Kids thrive when the rules are clear and consistent. It is really helpful to have a discussion with your spouse or partner about food expectations before your kids get old enough to start interacting with other children and families. You both need to agree on the values you want to instill if you are going to be successful.
It pulls on my heartstrings when my son wants to eat the foods that the other kids are eating and I have to tell him no. Being a parent takes gumption and inner strength. But stick to your guns mamas! Your efforts to swim against the stream are setting your family up for a prosperous life.
Remind yourself daily on why you are doing this.
According to the CDC, 1 in 5 school-aged children is suffering from obesity. While this statistic is alarming to me, the risk of obesity isn’t the only reason that starting a positive nutritional education as early as toddlerhood is important.
One of my favorite quotes is that of Hippocrates, “Let thy food be thy medicine and thy medicine be thy food.”
The healing power of an organic, clean diet is amazing. You can actually reduce your risk of catching common family sickness through immune-boosting foods. This means more time outside in the sunshine playing and less time sick in bed.

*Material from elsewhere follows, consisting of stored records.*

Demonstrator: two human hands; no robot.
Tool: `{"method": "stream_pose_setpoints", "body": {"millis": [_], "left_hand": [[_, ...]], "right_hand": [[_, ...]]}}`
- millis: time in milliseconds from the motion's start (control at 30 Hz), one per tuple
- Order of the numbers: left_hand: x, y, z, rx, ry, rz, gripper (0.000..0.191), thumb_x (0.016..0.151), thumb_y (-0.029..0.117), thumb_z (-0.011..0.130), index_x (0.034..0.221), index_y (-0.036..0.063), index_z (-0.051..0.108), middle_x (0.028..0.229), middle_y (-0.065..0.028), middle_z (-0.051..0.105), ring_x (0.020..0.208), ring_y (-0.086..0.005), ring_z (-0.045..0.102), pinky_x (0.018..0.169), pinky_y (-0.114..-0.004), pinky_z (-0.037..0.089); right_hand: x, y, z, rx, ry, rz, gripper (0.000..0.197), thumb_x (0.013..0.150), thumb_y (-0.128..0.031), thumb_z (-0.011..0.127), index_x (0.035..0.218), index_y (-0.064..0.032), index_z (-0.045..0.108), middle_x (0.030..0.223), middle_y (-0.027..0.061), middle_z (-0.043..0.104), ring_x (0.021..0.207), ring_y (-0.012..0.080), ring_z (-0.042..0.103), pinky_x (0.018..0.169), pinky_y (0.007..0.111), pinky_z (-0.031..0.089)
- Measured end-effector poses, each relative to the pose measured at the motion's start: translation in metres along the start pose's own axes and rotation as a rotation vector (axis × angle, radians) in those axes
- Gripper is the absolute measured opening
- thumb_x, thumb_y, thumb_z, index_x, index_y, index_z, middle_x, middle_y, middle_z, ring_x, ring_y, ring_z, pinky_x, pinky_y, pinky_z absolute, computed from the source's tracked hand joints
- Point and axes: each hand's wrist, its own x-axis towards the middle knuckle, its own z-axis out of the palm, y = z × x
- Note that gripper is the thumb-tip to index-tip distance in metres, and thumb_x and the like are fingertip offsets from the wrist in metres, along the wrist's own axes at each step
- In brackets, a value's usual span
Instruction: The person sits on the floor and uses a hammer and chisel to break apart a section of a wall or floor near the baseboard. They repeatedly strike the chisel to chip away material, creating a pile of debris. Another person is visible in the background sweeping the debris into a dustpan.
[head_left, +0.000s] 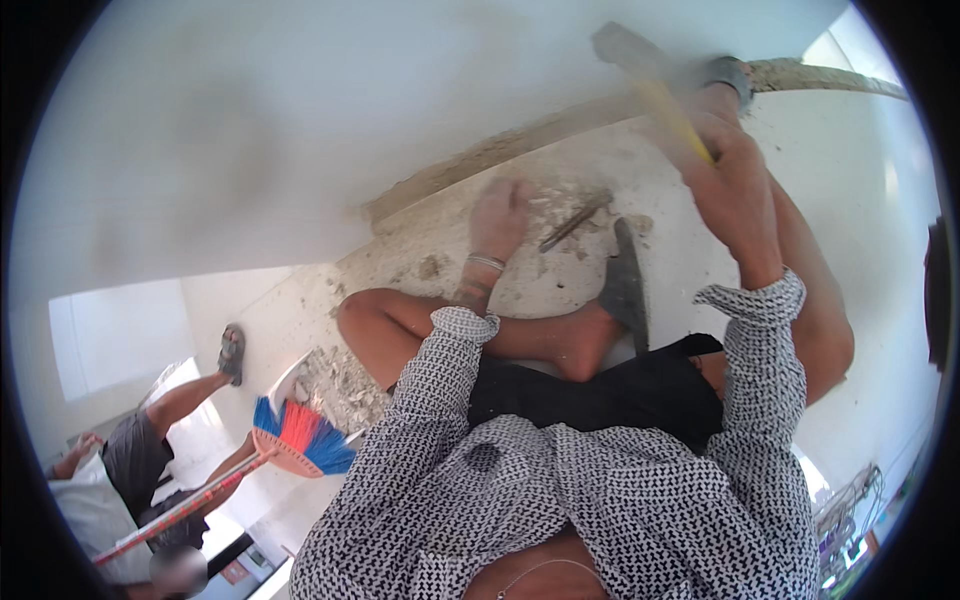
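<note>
My right hand (724, 161) grips the yellow handle of a hammer (667, 112), raised at the upper right. The hammer's head is blurred against the pale wall. My left hand (499, 217) is low at the wall's base, over the floor, with curled, blurred fingers. Whether it holds anything is hidden. Just right of that hand, a metal chisel (574, 223) lies among broken plaster rubble (559, 199). A rough, chipped strip (480, 154) runs along the foot of the wall (300, 135).
My folded leg and sandal (628, 289) are close below the chisel. Left of my knee is a rubble pile (337, 386), beside a broom (300, 439) with blue and red bristles. Another person (120, 480) is at the lower left. Cables (855, 502) hang at the lower right.
</note>
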Motion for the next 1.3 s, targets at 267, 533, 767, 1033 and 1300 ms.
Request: {"method": "stream_pose_setpoints", "body": {"millis": [267, 533, 767, 1033, 1300], "left_hand": [[-0.01, -0.171, -0.059, 0.78, 0.294, -0.438, 0.056, 0.106, 0.038, 0.045, 0.139, -0.0073, 0.053, 0.142, -0.0312, 0.056, 0.139, -0.0472, 0.045, 0.115, -0.047, 0.036], [0.024, -0.086, -0.054, 0.05, 0.088, -0.262, 0.049, 0.107, 0.048, 0.045, 0.12, 0.009, 0.072, 0.106, -0.0206, 0.075, 0.106, -0.0431, 0.067, 0.094, -0.047, 0.052], [-0.026, -0.051, -0.043, -1.279, 0.012, -0.561, 0.063, 0.105, 0.061, 0.045, 0.127, 0.005, 0.063, 0.125, -0.0198, 0.07, 0.111, -0.0352, 0.069, 0.091, -0.045, 0.055], [-0.104, -0.024, -0.052, -2.189, 0.012, -0.697, 0.07, 0.099, 0.068, 0.049, 0.127, 0.0038, 0.058, 0.118, -0.0131, 0.066, 0.124, -0.0362, 0.059, 0.11, -0.057, 0.044], [-0.125, -0.052, -0.067, -2.313, 0.298, -0.619, 0.052, 0.096, 0.06, 0.054, 0.111, 0.0103, 0.057, 0.102, -0.0059, 0.062, 0.109, -0.032, 0.06, 0.109, -0.068, 0.041]], "right_hand": [[-0.003, -0.02, 0.003, 0.08, -0.073, 0.18, 0.031, 0.096, -0.025, 0.071, 0.09, 0.0053, 0.068, 0.065, 0.003, 0.05, 0.061, 0.0111, 0.046, 0.059, 0.032, 0.038], [0.0, -0.012, 0.007, 0.021, -0.08, 0.057, 0.03, 0.096, -0.025, 0.07, 0.098, 0.0047, 0.07, 0.066, 0.007, 0.056, 0.062, 0.0138, 0.053, 0.06, 0.034, 0.042], [-0.044, 0.045, 0.087, -0.158, -0.272, -0.278, 0.029, 0.091, -0.022, 0.072, 0.109, 0.0013, 0.069, 0.085, 0.0251, 0.07, 0.083, 0.0445, 0.069, 0.074, 0.051, 0.053], [-0.081, 0.025, 0.196, 0.04, -0.905, -0.164, 0.025, 0.094, -0.025, 0.068, 0.106, -0.0026, 0.07, 0.09, 0.0219, 0.071, 0.084, 0.044, 0.068, 0.077, 0.052, 0.053], [-0.011, 0.051, 0.258, -0.592, -0.676, -0.889, 0.03, 0.09, -0.019, 0.071, 0.119, -0.0112, 0.069, 0.127, 0.01, 0.062, 0.13, 0.0359, 0.053, 0.111, 0.052, 0.041]]}}
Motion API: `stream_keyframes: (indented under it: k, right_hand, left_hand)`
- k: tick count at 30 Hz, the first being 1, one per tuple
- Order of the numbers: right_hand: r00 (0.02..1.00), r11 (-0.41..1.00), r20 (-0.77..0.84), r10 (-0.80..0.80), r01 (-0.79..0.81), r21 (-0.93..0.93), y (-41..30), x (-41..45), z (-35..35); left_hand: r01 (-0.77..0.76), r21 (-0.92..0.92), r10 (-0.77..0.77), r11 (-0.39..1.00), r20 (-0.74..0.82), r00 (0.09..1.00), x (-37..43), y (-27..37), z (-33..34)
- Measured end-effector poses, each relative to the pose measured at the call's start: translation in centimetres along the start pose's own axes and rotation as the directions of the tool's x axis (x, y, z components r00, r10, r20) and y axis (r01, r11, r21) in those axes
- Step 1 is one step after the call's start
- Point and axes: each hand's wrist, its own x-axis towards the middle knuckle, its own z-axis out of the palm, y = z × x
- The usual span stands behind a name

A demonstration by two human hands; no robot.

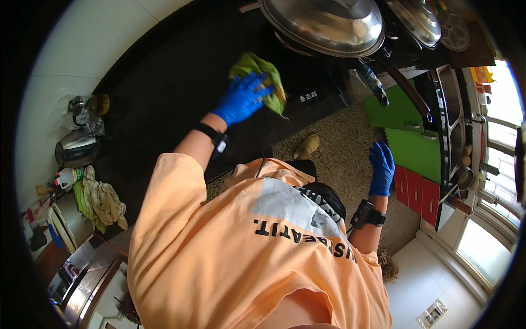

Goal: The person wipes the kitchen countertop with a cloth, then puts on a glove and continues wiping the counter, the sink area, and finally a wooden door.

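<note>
My left hand [246, 96], in a blue glove, presses on a crumpled green cloth [276, 98] lying on the black countertop [172, 70]. The cloth bunches around the fingers and sticks out beyond them; the palm side is hidden. Just right of the cloth is the dark cooktop's front part with white writing. My right hand [381, 168], also blue-gloved, hangs over the floor near green cabinet doors [411, 152]. Its fingers are extended, and no object shows in it. Both wrists wear black straps with small devices.
A lidded wok [324, 24] stands beyond the cloth, its handle [404, 86] jutting over the counter edge. Another lidded pan [417, 20] is at the upper right. A glass jug [96, 105], an electric kettle [77, 149] and draped cloths [102, 197] line the left side. A sink [452, 107] lies right.
</note>
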Motion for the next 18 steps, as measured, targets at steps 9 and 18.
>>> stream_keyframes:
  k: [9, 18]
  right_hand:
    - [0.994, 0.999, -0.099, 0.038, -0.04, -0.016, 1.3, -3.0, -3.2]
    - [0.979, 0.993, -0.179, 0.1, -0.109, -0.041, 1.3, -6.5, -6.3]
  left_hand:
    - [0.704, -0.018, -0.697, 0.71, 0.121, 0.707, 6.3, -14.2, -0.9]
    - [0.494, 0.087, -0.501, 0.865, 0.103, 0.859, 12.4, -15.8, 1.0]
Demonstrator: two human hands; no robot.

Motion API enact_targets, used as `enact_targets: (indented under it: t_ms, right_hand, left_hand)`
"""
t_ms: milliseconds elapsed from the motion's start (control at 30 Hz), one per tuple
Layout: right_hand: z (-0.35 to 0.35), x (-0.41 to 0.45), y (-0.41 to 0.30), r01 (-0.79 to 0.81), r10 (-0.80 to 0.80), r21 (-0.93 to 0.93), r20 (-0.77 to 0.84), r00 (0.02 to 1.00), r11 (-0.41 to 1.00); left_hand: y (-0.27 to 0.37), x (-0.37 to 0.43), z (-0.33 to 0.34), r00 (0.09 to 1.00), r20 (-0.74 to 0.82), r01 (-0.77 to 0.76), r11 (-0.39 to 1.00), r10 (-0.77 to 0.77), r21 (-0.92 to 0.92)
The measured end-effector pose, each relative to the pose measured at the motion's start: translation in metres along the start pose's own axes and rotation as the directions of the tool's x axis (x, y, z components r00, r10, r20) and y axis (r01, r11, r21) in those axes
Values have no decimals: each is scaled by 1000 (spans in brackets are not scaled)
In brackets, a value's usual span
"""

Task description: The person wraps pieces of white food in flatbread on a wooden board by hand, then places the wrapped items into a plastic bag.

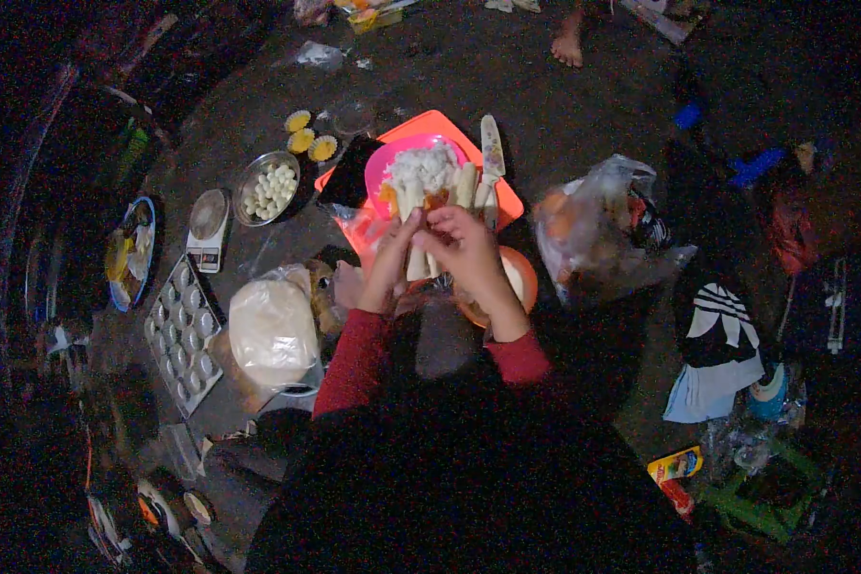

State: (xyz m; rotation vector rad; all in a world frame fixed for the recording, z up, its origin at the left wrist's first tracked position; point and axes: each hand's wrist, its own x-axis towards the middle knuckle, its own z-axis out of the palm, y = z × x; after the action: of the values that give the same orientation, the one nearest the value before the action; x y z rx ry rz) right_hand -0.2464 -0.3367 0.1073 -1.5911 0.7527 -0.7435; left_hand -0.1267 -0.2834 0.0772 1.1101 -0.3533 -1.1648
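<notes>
My left hand [391,262] grips a pale, stick-shaped piece of food [410,199], with the thumb along it. Close beside it is my right hand [471,251], its fingers apart and curled, with nothing plainly in them. More pale strips [417,265] show below, between the hands. Beyond them a pink plate [377,159] bears a heap of white shredded food [423,168] and some orange pieces. Another pale stick [465,185] lies at the plate's right side. Under the plate is an orange board [430,123], with a pale-bladed knife [492,147] across its right edge.
Left are a bowl of white balls [271,192], yellow paper cups [300,140], a kitchen scale [208,226], a muffin tin [185,337] and plastic-covered dough [274,337]. An orange bowl [525,276] sits partly behind my right wrist. A filled plastic bag [592,215] stands right; a person's foot [567,46] beyond.
</notes>
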Motion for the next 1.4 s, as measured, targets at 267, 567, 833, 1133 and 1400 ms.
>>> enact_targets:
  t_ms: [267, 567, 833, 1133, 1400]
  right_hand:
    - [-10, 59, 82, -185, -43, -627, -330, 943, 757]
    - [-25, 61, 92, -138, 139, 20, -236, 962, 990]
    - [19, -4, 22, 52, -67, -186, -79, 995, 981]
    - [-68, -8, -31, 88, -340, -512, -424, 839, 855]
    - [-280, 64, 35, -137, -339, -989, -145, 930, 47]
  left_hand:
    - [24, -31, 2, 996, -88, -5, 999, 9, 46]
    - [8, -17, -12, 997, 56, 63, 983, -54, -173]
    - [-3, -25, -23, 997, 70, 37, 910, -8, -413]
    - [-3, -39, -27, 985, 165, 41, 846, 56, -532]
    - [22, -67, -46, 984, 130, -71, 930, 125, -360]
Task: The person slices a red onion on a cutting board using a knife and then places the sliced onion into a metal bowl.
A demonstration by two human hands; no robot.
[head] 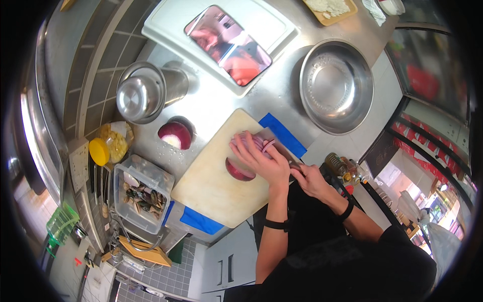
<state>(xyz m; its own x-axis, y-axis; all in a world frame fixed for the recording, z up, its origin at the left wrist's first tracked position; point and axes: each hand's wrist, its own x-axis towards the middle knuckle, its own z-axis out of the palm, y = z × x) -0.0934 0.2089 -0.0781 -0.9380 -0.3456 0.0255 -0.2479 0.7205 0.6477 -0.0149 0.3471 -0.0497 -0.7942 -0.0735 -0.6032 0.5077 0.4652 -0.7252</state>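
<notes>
On a pale cutting board [211, 177], my left hand [264, 164] lies over sliced red onion [256, 142] with its fingers spread along the slices. A red onion piece [239, 170] rests on the board beside that hand. My right hand [312, 181] grips the handle of a kitchen knife [277, 141], whose wide blade lies against the slices and is partly hidden by my left hand. Another cut red onion [175, 135] sits on the steel counter, left of the board. Blue cloth [283, 136] shows under the board's edges.
A large steel bowl [337, 87] stands at the upper right. A phone [228, 45] lies on a white lidded container [166, 22]. Steel containers [141, 94], a yellow-lidded jar [113, 145] and a plastic tub of scraps [143, 194] stand at the left. A tray of white food [332, 7] is at the top.
</notes>
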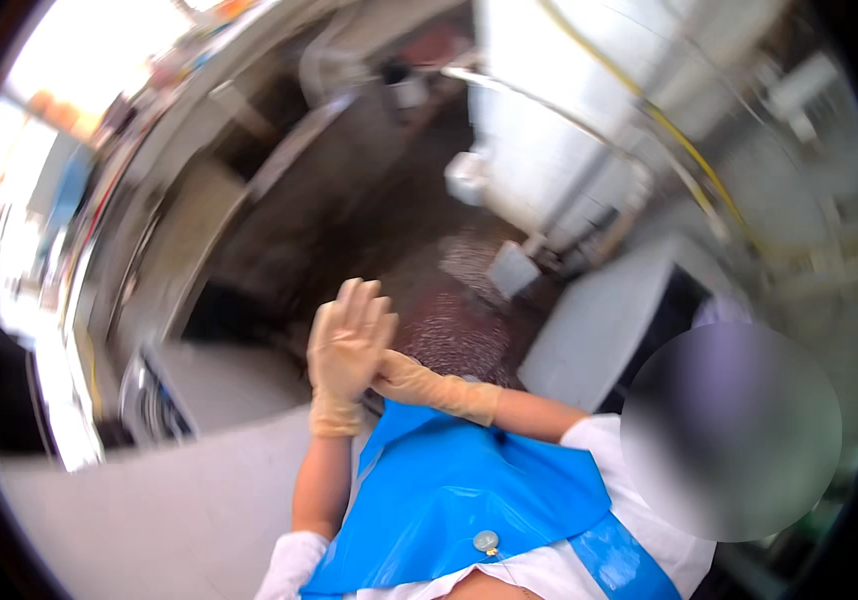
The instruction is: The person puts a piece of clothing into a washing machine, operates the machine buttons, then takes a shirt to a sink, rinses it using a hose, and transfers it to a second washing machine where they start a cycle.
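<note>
My left hand (350,337), in a cream rubber glove, is raised in front of me with its fingers stretched out and nothing in it. My right hand (408,379), in a matching glove, comes across from the right and meets the left hand near the base of its thumb side. Its fingertips are hidden behind the left hand, so whether they pinch anything cannot be seen. Below both hands a shiny blue waterproof apron (459,502) covers my front over a white short-sleeved top. A round grey badge-like disc (486,541) with a cord lies on the apron.
A pale smooth surface (166,495) lies left of me. Dark, wet-looking floor (451,330) stretches ahead. A grey box-like panel (594,330) stands to the right. Farther off are a white block (513,270), a white pipe (534,97) and a yellow hose (680,139). Much is blurred.
</note>
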`<state>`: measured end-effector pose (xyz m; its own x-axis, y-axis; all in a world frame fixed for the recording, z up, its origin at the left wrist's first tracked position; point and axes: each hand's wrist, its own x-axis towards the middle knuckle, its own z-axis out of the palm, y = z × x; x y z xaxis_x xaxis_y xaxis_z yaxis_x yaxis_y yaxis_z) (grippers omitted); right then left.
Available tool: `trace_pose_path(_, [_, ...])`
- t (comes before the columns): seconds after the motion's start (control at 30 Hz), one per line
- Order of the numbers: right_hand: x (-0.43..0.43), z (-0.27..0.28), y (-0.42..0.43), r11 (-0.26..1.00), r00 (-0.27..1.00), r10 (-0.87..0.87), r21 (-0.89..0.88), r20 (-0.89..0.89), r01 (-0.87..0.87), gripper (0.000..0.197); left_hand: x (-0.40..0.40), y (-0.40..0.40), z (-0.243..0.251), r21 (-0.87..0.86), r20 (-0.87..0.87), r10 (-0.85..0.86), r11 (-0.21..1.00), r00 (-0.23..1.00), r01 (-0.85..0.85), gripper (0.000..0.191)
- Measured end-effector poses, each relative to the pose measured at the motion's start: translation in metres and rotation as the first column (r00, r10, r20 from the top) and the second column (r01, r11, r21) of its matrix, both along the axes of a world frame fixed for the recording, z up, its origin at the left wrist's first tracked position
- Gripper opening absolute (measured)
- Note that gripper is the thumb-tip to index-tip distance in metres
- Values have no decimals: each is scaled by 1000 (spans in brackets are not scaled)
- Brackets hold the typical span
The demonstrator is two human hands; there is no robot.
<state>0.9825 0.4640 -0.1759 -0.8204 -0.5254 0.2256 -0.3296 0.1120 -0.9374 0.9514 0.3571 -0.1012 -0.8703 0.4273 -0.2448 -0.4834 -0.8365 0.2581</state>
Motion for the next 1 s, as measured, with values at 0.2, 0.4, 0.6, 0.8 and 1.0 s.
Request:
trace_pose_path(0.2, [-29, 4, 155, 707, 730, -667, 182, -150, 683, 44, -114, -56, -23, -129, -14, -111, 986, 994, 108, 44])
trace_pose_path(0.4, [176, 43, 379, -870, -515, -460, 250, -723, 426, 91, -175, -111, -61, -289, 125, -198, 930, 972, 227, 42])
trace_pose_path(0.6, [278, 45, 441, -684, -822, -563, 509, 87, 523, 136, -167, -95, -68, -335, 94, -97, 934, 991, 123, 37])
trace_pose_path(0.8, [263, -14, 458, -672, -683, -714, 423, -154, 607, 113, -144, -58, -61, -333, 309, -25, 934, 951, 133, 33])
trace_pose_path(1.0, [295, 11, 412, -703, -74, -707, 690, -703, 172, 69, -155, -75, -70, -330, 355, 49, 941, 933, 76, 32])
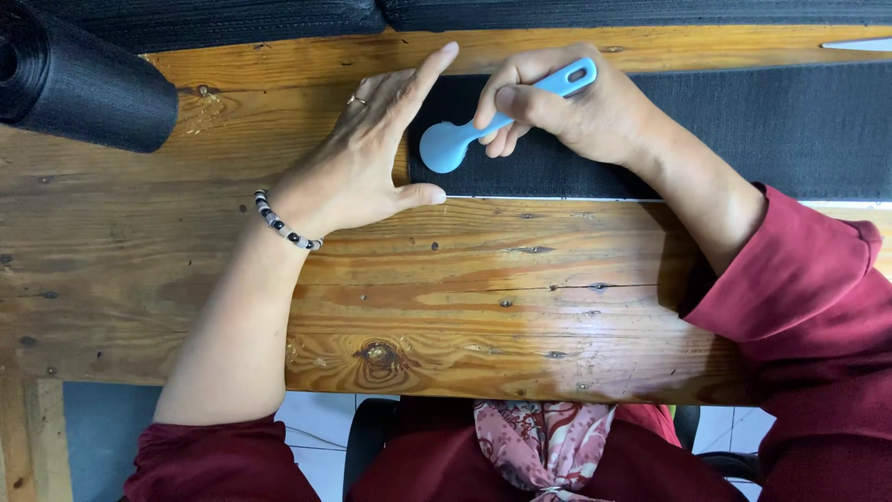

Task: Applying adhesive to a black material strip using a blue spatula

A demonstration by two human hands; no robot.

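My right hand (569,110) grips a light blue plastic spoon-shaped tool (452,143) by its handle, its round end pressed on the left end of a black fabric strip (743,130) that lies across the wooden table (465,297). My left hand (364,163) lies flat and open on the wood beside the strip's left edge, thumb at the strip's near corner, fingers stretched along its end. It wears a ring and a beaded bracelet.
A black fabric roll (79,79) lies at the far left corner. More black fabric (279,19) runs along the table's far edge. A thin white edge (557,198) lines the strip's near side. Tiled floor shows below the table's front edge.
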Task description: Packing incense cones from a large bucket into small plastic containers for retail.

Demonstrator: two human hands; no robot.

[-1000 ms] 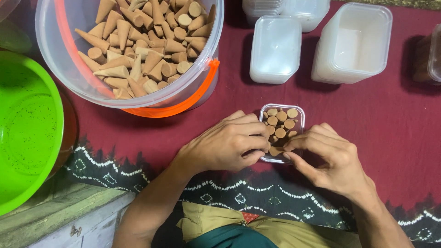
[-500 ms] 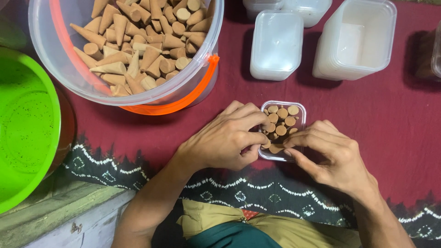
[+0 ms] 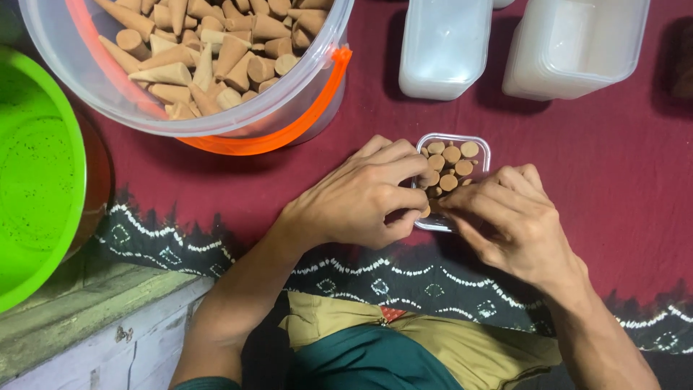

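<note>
A small clear plastic box (image 3: 481, 142) lies on the maroon cloth (image 3: 621, 166), packed with brown cones (image 3: 451, 154) standing flat end up. My left hand (image 3: 361, 198) rests against the box's left side, its fingertips pinching a cone at the box's near edge. My right hand (image 3: 509, 220) covers the box's near right corner, fingertips meeting the left hand's over the cones. The near part of the box is hidden by both hands.
A large clear bucket (image 3: 238, 119) with an orange handle, full of loose brown cones, stands at the far left. A green bowl (image 3: 32, 173) sits at the left edge. Stacks of clear containers (image 3: 444, 50) (image 3: 577, 47) stand beyond the box. A wooden ledge (image 3: 94, 318) lies near left.
Both hands stay at the small box, fingers shifting slightly over the cones. The camera has drifted, so the bucket sits a little higher in view.
</note>
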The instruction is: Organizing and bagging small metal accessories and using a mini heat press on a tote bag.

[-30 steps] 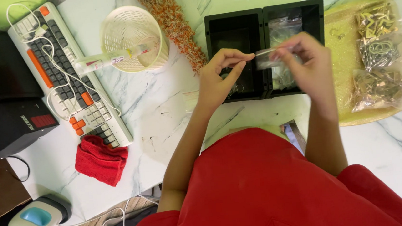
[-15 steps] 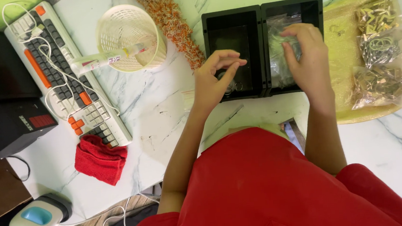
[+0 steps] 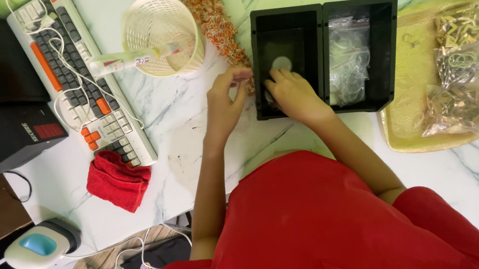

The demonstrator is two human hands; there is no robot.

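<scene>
red short-sleeved top (bare forearms)

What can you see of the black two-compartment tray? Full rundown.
The black two-compartment tray looks like rigid plastic, rectangular, with a centre wall splitting it in two. It sits flat on the white marble table. The left compartment holds a small pale round piece, and the right hand reaches into it. The right compartment holds clear plastic bags. The left hand is just outside its left wall.

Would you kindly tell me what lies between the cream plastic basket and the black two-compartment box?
A fuzzy orange-and-white strip lies between them, in the head view.
</scene>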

Cultivating a child who loves to eat a wide variety of nutritious foods begins on day 1 with breastfeeding. From there you get the opportunity to watch your toddler’s eye’s light up as they taste an avocado or banana for the first time.
Introduce first foods to your baby when they are developmentally ready. The baby led weaning approach cultivates healthy long-term eating habits.
Our child’s taste buds start as a blank canvas. They don’t know what fast food or ice cream tastes like yet.
We are privileged to influence our child’s future by making them healthy meals when they are toddlers.
Food is one of the most basic things we provide for our kids yet it has the power to direct their lives toward sickness or towards health.
So every time you step into the kitchen to make another partially-eaten meal, remember that you are investing in health for your special little people. What kinds of healthy toddler meals have you been inspired to make lately?